Problem requirements: Write back every line of the listing exactly, excluding images.

╭──

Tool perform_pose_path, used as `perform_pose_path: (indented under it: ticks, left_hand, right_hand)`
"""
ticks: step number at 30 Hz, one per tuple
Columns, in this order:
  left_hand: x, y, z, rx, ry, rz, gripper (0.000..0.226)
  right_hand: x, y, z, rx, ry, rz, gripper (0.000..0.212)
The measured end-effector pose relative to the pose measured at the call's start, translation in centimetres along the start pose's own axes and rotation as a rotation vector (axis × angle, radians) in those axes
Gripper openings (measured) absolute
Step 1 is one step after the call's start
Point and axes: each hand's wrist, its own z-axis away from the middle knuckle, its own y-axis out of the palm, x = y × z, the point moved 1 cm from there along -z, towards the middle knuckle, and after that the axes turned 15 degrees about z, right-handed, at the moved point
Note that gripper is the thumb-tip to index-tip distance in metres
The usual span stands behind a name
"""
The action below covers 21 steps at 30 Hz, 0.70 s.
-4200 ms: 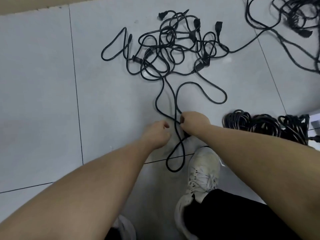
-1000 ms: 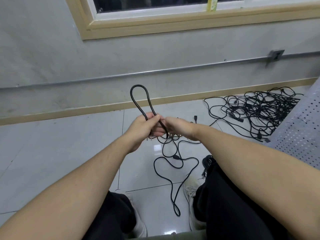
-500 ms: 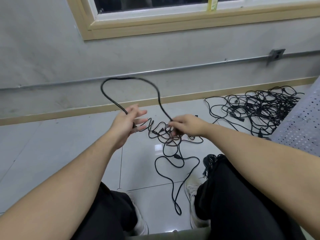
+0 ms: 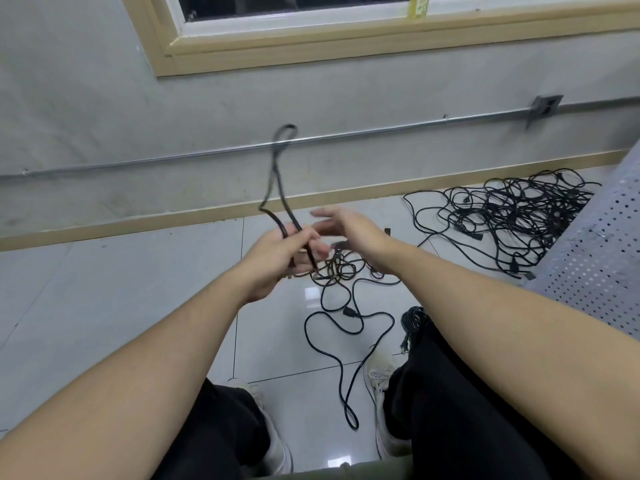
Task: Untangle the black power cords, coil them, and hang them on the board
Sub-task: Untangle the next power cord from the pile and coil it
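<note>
My left hand [image 4: 277, 258] grips a black power cord [image 4: 277, 181] whose narrow loop stands up above the fist in front of the wall. My right hand [image 4: 349, 228] hovers just right of it, blurred, fingers spread and holding nothing I can see. The cord's tail drops from my left hand into a small tangle of black cords [image 4: 341, 268] on the floor and runs on in loops [image 4: 346, 341] toward my feet. A perforated grey board [image 4: 595, 258] leans in at the right edge.
A bigger tangle of black cords [image 4: 512, 216] lies on the tiles by the board. A coiled bundle [image 4: 414, 317] sits beside my right knee. My shoes [image 4: 379, 375] rest on the floor. A wall with a metal conduit [image 4: 381, 133] and a window lies ahead.
The wide loop held between both hands has been gathered into a narrow upright loop in my left hand. My right hand has let go of the cord and opened.
</note>
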Motion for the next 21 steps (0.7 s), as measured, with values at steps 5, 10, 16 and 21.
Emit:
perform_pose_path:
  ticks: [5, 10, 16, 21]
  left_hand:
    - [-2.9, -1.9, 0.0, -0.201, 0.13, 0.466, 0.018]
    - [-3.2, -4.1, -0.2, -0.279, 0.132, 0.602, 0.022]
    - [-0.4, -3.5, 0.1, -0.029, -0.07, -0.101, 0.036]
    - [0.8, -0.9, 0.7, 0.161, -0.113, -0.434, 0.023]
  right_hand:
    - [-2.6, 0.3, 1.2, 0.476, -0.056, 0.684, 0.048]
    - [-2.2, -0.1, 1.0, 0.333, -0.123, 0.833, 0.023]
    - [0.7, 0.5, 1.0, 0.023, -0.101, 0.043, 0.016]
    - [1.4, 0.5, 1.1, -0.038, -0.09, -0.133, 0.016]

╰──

Answer to this task:
Tool perform_pose_path, used as `perform_pose_path: (indented under it: ticks, left_hand, right_hand)`
"""
ticks: step number at 30 Hz, one per tuple
Columns, in this order:
  left_hand: x, y, z, rx, ry, rz, gripper (0.000..0.226)
  right_hand: x, y, z, rx, ry, rz, gripper (0.000..0.212)
The measured end-effector pose relative to the pose measured at the call's start, translation in centimetres along the start pose's own axes and rotation as a rotation vector (axis × angle, radians) in those axes
Gripper openings (measured) absolute
Step 1 is one step after the call's start
Point and axes: each hand's wrist, its own z-axis away from the middle knuckle, its own y-axis out of the palm, x = y × z, the point moved 1 cm from there along -z, towards the middle knuckle, and after that the axes turned 15 degrees about z, right-handed, at the moved point
Note that gripper is the thumb-tip to index-tip distance in metres
The usual span stands behind a name
"""
The action below covers 21 steps at 30 Hz, 0.70 s.
-4200 ms: 
-1000 ms: 
-500 ms: 
+0 ms: 
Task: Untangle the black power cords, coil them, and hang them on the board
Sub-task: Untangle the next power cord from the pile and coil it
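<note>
My left hand [image 4: 277, 258] grips a black power cord [image 4: 277, 181] whose narrow loop stands up above the fist in front of the wall. My right hand [image 4: 349, 228] hovers just right of it, blurred, fingers spread and holding nothing I can see. The cord's tail drops from my left hand into a small tangle of black cords [image 4: 341, 268] on the floor and runs on in loops [image 4: 346, 341] toward my feet. A perforated grey board [image 4: 595, 258] leans in at the right edge.
A bigger tangle of black cords [image 4: 512, 216] lies on the tiles by the board. A coiled bundle [image 4: 414, 317] sits beside my right knee. My shoes [image 4: 379, 375] rest on the floor. A wall with a metal conduit [image 4: 381, 133] and a window lies ahead.
The wide loop held between both hands has been gathered into a narrow upright loop in my left hand. My right hand has let go of the cord and opened.
</note>
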Motion for the next 21 steps (0.7 s), as measured, with values at steps 5, 10, 16 and 21.
Emit:
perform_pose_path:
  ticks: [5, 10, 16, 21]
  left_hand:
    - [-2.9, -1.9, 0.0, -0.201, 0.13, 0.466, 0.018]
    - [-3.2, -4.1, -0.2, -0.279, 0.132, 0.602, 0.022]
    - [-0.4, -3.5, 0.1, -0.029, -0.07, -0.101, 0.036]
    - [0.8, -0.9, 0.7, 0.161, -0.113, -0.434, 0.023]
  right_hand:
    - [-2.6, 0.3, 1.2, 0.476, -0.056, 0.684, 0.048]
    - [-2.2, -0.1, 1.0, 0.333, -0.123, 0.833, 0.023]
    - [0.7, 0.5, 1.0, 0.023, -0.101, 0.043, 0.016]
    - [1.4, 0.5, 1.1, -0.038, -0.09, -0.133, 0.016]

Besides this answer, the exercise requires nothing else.